** Your assignment **
The result should be every line in the data below that carries the string "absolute".

### Extracted records ###

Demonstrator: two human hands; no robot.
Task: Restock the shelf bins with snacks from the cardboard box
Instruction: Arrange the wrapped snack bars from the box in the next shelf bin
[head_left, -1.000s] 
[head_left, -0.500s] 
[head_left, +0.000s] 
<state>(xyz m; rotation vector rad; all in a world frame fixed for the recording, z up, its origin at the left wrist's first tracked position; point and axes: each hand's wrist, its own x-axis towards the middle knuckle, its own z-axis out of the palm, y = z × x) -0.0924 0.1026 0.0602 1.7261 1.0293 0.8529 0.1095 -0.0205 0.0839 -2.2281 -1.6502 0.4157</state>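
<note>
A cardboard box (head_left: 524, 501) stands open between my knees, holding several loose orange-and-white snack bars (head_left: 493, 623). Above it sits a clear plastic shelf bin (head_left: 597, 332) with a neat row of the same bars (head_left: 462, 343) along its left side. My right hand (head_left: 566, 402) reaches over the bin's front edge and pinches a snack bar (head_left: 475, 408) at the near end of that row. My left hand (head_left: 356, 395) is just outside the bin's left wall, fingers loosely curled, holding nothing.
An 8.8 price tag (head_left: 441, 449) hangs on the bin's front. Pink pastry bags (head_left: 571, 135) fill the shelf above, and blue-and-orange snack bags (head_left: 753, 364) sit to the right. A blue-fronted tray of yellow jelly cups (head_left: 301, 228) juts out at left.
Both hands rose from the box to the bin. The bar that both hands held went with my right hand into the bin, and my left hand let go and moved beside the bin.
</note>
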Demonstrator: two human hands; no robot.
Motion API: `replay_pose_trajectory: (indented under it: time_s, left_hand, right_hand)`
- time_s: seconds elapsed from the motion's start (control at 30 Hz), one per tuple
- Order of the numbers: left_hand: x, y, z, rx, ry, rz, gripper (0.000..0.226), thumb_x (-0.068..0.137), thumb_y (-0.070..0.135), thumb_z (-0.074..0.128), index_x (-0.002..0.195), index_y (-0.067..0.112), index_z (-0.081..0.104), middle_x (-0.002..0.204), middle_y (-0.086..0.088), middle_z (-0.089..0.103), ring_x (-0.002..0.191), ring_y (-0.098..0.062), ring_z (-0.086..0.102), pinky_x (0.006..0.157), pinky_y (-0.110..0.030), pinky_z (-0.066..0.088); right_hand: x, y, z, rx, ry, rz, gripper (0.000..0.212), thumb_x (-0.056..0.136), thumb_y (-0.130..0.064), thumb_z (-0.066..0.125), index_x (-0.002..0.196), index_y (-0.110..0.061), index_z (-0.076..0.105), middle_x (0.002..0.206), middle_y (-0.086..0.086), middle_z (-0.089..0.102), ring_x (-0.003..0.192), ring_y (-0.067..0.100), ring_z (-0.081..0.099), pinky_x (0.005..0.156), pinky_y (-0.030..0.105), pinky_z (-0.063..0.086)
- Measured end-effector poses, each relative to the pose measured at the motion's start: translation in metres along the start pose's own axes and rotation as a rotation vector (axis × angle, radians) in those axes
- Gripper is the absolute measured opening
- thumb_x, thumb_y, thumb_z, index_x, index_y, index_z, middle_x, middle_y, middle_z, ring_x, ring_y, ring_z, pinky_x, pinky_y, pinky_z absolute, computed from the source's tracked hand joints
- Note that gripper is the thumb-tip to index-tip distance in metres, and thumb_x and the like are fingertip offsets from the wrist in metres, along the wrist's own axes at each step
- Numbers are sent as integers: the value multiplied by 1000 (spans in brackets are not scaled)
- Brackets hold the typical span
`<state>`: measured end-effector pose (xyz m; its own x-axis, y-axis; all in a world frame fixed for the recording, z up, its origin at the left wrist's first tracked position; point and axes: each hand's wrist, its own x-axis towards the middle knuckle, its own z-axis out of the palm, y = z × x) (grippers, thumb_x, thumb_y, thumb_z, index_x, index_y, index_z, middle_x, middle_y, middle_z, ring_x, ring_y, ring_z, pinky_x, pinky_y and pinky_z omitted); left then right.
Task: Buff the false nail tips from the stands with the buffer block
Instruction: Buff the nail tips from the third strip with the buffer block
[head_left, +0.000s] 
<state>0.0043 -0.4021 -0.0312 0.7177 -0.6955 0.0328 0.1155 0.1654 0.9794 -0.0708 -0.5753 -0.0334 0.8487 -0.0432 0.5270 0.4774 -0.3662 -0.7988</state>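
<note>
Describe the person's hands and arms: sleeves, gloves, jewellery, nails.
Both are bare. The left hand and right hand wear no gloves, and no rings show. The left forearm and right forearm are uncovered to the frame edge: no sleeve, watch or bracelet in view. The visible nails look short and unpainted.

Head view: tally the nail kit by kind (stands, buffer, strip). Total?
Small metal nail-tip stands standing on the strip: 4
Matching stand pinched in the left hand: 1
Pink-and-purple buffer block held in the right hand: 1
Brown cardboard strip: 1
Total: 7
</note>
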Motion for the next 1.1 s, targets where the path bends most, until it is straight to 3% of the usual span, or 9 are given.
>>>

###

** Finished task **
- Gripper is the absolute measured opening
- thumb_x, thumb_y, thumb_z, index_x, index_y, index_z, middle_x, middle_y, middle_z, ring_x, ring_y, ring_z, pinky_x, pinky_y, pinky_z absolute, computed from the source's tracked hand joints

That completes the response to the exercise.